■ **Try it**
Return exactly the lines below, starting with the one that has "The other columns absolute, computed" and going on through the one that has "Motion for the".
· · · · · · ·
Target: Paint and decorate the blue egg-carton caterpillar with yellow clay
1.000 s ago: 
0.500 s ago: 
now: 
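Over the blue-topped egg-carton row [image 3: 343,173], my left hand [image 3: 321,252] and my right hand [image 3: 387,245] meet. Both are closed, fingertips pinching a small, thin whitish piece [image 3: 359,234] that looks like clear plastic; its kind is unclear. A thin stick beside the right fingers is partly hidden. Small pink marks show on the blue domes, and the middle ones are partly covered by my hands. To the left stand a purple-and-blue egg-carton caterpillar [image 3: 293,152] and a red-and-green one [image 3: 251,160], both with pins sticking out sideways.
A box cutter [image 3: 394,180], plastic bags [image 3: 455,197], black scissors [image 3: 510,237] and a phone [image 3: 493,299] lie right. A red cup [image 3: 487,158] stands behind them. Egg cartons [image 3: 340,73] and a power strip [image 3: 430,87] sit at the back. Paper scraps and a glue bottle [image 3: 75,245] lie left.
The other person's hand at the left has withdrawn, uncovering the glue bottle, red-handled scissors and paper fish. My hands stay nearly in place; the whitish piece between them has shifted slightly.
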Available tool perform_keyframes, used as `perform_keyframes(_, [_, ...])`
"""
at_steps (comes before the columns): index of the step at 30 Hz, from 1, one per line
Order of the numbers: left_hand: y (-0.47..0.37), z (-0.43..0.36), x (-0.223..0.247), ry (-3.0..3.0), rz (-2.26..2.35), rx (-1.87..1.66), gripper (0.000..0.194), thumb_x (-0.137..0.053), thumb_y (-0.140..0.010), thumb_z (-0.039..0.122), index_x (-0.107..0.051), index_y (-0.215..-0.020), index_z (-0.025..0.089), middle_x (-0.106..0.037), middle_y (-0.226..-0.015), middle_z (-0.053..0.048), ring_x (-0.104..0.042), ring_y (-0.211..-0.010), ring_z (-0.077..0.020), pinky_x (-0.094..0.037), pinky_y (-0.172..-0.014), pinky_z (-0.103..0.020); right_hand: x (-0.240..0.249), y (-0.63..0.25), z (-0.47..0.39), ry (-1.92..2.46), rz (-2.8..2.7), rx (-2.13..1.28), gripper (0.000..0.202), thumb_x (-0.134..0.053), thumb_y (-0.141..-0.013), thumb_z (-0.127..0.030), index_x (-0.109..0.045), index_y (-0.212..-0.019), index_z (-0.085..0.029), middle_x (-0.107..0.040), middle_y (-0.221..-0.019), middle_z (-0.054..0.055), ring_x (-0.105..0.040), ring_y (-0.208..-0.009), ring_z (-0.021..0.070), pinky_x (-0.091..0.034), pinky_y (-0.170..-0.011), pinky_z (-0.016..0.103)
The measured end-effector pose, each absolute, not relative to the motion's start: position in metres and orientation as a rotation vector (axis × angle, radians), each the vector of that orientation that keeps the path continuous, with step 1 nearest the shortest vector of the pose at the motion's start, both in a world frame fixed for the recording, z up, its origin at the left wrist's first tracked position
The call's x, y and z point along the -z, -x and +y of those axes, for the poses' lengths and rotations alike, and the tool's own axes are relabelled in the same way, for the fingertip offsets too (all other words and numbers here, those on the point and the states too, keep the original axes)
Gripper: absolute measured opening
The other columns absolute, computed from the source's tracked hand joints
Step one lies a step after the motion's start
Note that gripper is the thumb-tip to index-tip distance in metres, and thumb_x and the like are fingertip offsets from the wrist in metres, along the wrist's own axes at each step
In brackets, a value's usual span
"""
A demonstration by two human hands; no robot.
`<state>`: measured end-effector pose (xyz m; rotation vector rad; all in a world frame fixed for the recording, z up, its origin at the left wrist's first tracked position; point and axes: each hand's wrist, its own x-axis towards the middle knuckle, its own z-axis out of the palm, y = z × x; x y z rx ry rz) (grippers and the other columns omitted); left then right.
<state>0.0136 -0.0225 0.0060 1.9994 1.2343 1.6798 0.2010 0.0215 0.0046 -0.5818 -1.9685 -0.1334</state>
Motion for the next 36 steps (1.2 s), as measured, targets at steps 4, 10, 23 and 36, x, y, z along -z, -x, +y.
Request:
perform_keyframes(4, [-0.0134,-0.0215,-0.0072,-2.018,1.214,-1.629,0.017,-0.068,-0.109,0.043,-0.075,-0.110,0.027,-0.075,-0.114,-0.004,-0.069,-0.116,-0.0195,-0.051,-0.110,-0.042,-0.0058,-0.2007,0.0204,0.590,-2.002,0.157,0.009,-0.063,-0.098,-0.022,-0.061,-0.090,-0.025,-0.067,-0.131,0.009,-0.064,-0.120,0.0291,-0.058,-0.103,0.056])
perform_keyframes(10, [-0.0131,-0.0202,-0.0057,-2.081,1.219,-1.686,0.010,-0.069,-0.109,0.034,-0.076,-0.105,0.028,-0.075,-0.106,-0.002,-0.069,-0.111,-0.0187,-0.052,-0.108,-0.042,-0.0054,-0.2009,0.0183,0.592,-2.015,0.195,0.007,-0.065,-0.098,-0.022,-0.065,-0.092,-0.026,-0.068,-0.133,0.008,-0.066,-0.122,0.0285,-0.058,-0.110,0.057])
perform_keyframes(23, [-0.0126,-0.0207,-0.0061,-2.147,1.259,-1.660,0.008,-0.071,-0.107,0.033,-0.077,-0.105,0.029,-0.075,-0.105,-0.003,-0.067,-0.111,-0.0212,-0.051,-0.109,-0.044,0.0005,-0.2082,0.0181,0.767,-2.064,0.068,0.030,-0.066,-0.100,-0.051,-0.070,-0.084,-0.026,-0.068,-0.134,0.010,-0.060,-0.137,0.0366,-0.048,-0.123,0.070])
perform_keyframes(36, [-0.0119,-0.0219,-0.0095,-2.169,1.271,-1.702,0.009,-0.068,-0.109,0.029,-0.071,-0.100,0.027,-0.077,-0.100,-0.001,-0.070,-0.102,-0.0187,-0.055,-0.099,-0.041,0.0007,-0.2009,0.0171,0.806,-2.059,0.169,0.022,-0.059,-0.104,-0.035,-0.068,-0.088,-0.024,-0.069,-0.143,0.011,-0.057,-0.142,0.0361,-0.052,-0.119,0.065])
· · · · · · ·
■ **Answer box**
The other columns absolute, computed from the source's tracked hand joints
Step one lies a step after the motion's start
Note that gripper is the thumb-tip to index-tip distance in metres, and thumb_x and the like are fingertip offsets from the wrist in metres, along the wrist's own axes at each step
In brackets, a value's usual span
"""
A demonstration by two human hands; no robot.
`<state>`: measured end-effector pose (xyz m; rotation vector rad; all in a world frame fixed for the recording, z up, its origin at the left wrist's first tracked position; point and axes: each hand's wrist, its own x-axis towards the middle knuckle, its own z-axis out of the palm, y = z × x; x y z rx ry rz) (grippers and the other columns omitted); left then right.
<state>0.0136 -0.0225 0.0060 1.9994 1.2343 1.6798 0.2010 0.0215 0.0046 -0.5818 -1.9685 -0.1334</state>
Motion for the next 36 steps (1.2 s), as measured, targets at steps 4, 10, 23 and 36, x, y, z along -z, -x, +y.

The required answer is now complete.